C’est au terme de ces 20 minutes que Yan Duyvendak nous donne les statistiques des 76 précédents procès (35 fois acquitté, 35 fois condamné…)

LA JUSTICE EST MISE SUR LE BANC DES ACCUSES

Le verdict :

Le juge rend le verdict : 5 ans de prison, dont 3 avec sursis, assortie d’une obligation de soins. Le prévenu ayant déjà fait 2 ans, il est relaxé ; il n’a pas le droit d’entrer en contact avec la victime.

Hamlet a 10 jours pour faire appel.

A la fin de ce spectacle, le public applaudit, mais quoi ? Une audience ? Du théâtre documentaire ? ou de la justice-fiction ? Les acteurs disparaissent et ne reviendront pas sur scène !

Mes conclusions :

Ce « spectacle » m’invite à m’interroger sur cette pratique judiciaire qui consiste à s’en remettre à l’intime conviction des jurés pour se dédouaner des erreurs judiciaires, et des procédures judiciaires en général. Cette pratique a cessé dans de nombreux pays européens, vu ce que j’ai lu dans la presse.

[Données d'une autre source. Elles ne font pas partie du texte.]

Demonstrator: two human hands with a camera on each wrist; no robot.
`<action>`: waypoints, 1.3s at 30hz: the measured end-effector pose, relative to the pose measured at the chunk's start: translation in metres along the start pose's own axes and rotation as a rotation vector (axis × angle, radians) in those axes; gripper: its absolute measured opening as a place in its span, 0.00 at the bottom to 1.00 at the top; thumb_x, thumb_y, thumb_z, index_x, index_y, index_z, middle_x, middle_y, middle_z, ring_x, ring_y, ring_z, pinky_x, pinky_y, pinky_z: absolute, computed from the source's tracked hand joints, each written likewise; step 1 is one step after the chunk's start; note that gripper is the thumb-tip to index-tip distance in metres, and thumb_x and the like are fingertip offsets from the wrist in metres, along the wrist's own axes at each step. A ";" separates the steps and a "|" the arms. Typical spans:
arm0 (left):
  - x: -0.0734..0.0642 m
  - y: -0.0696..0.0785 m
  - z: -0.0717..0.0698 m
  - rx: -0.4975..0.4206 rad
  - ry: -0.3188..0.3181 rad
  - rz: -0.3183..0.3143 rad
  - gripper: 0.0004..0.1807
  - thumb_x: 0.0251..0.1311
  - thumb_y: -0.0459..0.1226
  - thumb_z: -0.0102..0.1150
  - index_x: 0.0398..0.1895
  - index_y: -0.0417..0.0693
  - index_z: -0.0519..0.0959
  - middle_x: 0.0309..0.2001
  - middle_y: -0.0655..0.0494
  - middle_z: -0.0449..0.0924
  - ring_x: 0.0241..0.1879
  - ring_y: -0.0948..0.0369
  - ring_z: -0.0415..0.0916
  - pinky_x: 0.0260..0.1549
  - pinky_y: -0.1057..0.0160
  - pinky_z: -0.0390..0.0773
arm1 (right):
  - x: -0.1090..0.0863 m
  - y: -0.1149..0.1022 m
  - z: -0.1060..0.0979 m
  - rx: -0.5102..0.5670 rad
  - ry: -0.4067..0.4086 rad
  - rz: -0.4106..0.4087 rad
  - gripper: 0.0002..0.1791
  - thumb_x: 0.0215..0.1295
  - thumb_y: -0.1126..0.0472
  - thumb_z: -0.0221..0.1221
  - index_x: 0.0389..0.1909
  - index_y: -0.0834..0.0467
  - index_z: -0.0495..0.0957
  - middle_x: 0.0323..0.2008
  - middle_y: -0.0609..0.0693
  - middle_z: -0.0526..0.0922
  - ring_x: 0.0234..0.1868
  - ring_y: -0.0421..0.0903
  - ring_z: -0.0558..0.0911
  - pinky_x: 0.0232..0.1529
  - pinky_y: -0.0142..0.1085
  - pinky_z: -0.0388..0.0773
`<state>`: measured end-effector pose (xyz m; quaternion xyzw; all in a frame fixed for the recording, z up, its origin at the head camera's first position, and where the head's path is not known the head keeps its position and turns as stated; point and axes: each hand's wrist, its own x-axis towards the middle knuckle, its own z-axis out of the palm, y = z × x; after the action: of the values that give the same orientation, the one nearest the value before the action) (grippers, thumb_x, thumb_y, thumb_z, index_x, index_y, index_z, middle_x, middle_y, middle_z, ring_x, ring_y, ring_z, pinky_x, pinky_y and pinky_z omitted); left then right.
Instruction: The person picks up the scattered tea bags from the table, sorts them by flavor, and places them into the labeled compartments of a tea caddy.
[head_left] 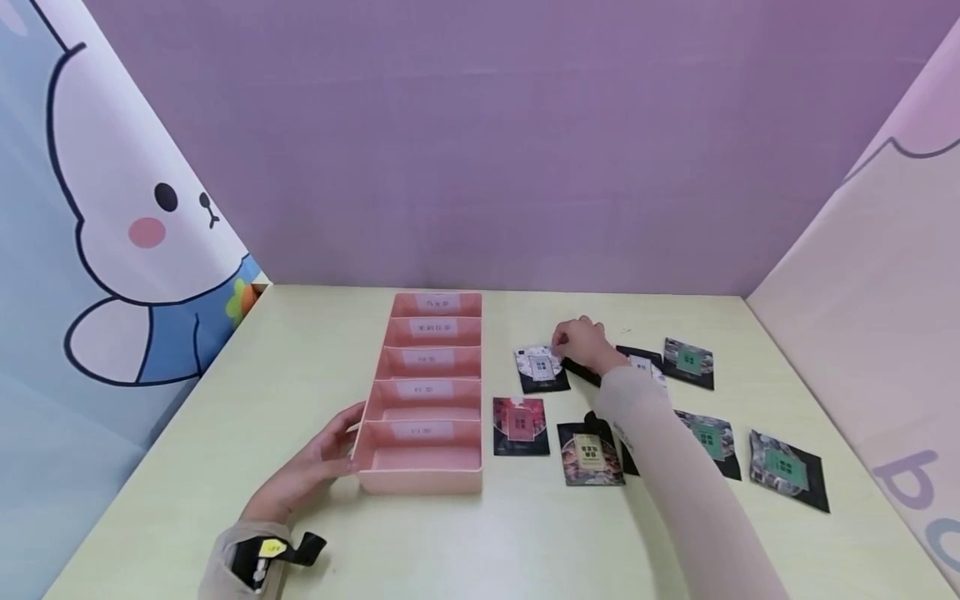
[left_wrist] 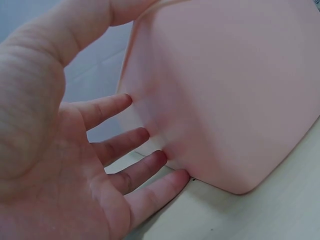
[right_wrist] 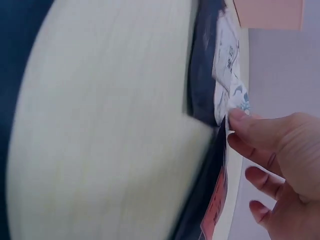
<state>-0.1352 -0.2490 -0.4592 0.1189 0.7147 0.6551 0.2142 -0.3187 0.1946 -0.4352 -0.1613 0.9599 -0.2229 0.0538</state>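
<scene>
A pink divided box (head_left: 420, 482) with several labelled compartments stands left of the table's middle. My left hand (head_left: 318, 462) rests against its left side; in the left wrist view the straight fingertips (left_wrist: 158, 157) touch the pink wall and the thumb reaches the rim. To the box's right, my right hand (head_left: 587, 343) pinches the right edge of a white-patterned tea sachet (head_left: 542, 369) between thumb and forefinger. Below that hand in the right wrist view is a black sachet with a red label (right_wrist: 214, 202), mostly hidden by the hand in the head view.
Around the right arm lie a red sachet (head_left: 521, 427), a brown sachet (head_left: 591, 456) and several green-labelled sachets (head_left: 789, 471). The forearm covers parts of some. A purple backdrop (head_left: 510, 167) closes the table's far edge, with printed side panels (head_left: 885, 333).
</scene>
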 end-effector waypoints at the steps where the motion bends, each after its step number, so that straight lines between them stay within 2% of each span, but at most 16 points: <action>1: 0.000 0.000 0.000 -0.001 0.002 -0.001 0.43 0.67 0.35 0.57 0.80 0.50 0.46 0.78 0.44 0.44 0.73 0.47 0.50 0.66 0.46 0.58 | 0.000 0.000 0.000 0.033 0.011 -0.002 0.03 0.66 0.65 0.62 0.33 0.59 0.83 0.34 0.51 0.85 0.43 0.54 0.76 0.57 0.56 0.66; 5: 0.000 -0.001 0.001 -0.006 0.008 -0.005 0.42 0.67 0.36 0.57 0.80 0.50 0.47 0.78 0.44 0.45 0.73 0.43 0.48 0.66 0.43 0.57 | 0.000 -0.002 -0.003 0.148 0.033 -0.013 0.05 0.67 0.67 0.60 0.35 0.64 0.83 0.36 0.56 0.85 0.37 0.50 0.81 0.43 0.46 0.79; 9: 0.000 -0.002 0.001 -0.016 0.011 0.009 0.43 0.66 0.34 0.57 0.80 0.48 0.46 0.78 0.44 0.44 0.73 0.43 0.46 0.68 0.38 0.53 | -0.001 -0.007 -0.011 0.183 0.028 0.007 0.05 0.68 0.68 0.59 0.36 0.65 0.83 0.35 0.56 0.85 0.35 0.49 0.81 0.39 0.42 0.79; 12: 0.001 -0.001 0.002 -0.029 0.012 0.005 0.44 0.66 0.34 0.58 0.80 0.48 0.46 0.78 0.44 0.42 0.74 0.42 0.44 0.68 0.35 0.48 | -0.003 -0.010 -0.015 0.220 0.015 0.029 0.05 0.68 0.68 0.59 0.36 0.65 0.83 0.35 0.56 0.85 0.35 0.50 0.82 0.39 0.42 0.80; 15: 0.001 0.001 0.002 -0.043 0.014 -0.011 0.44 0.66 0.35 0.58 0.80 0.49 0.46 0.78 0.44 0.42 0.74 0.43 0.44 0.69 0.35 0.48 | -0.006 -0.012 -0.018 0.297 -0.001 0.033 0.05 0.68 0.69 0.59 0.38 0.67 0.83 0.35 0.58 0.86 0.36 0.53 0.85 0.38 0.44 0.83; 21: 0.000 0.001 0.002 -0.050 0.012 -0.017 0.43 0.66 0.35 0.57 0.80 0.49 0.46 0.78 0.45 0.42 0.73 0.44 0.46 0.69 0.39 0.52 | -0.010 -0.016 -0.026 0.394 0.006 0.007 0.05 0.67 0.71 0.59 0.38 0.68 0.83 0.31 0.58 0.85 0.36 0.60 0.84 0.39 0.50 0.83; 25: 0.001 -0.001 0.001 -0.037 0.006 0.001 0.43 0.67 0.34 0.57 0.79 0.48 0.46 0.78 0.44 0.43 0.73 0.44 0.47 0.67 0.44 0.56 | -0.011 -0.021 -0.033 0.414 0.027 0.012 0.05 0.67 0.71 0.60 0.38 0.69 0.83 0.32 0.59 0.86 0.36 0.62 0.84 0.41 0.52 0.83; 30: 0.002 -0.002 0.001 -0.044 0.000 0.003 0.43 0.67 0.35 0.57 0.80 0.49 0.47 0.78 0.44 0.43 0.73 0.44 0.47 0.69 0.39 0.51 | -0.012 -0.030 -0.044 0.444 0.031 0.022 0.05 0.67 0.72 0.60 0.39 0.70 0.82 0.32 0.60 0.86 0.37 0.64 0.84 0.42 0.52 0.84; 36: 0.001 -0.001 0.002 -0.044 0.012 0.010 0.43 0.66 0.34 0.57 0.79 0.49 0.47 0.78 0.44 0.43 0.73 0.43 0.45 0.68 0.37 0.49 | -0.013 -0.045 -0.060 0.440 0.042 0.004 0.05 0.66 0.72 0.60 0.39 0.71 0.82 0.34 0.62 0.86 0.36 0.62 0.85 0.34 0.39 0.85; 39: 0.001 -0.001 0.002 -0.047 0.018 0.007 0.43 0.66 0.34 0.57 0.79 0.49 0.47 0.78 0.44 0.43 0.74 0.43 0.44 0.69 0.36 0.49 | -0.013 -0.052 -0.066 0.434 0.050 0.009 0.05 0.66 0.71 0.61 0.39 0.70 0.82 0.34 0.62 0.86 0.34 0.59 0.86 0.33 0.36 0.85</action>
<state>-0.1346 -0.2469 -0.4605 0.1105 0.7004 0.6737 0.2081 -0.3032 0.1825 -0.3525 -0.1362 0.8911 -0.4280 0.0645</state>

J’ai eu le sentiment d’aller à la mise à mort d’un prévenu, comme au Moyen-Âge on allait sur la place publique pour assister à une exécution. L’abolition de la peine de mort est loin d’être suffisante.

Le parallèle entre une histoire vrai – dont est tiré le dossier d’instruction – et Hamlet, est une manipulation de plus (notamment le parallèle « de la dépendance à l’état » entre une mère « sans profession » et une reine, Gertrude). Mais elle a le mérite de rejoindre une de mes questions clés pour l’analyse du Hamlet de Shakespeare :

Comment Hamlet – et son public – peut-il prendre Polonius pour Claudius dans la chambre de Gertrude, alors qu’il vient de croiser ce dernier en prière juste avant d’aller à la rencontre de sa mère ? C’est tout l’intérêt et l’enjeu de mes analyses sur ce blog.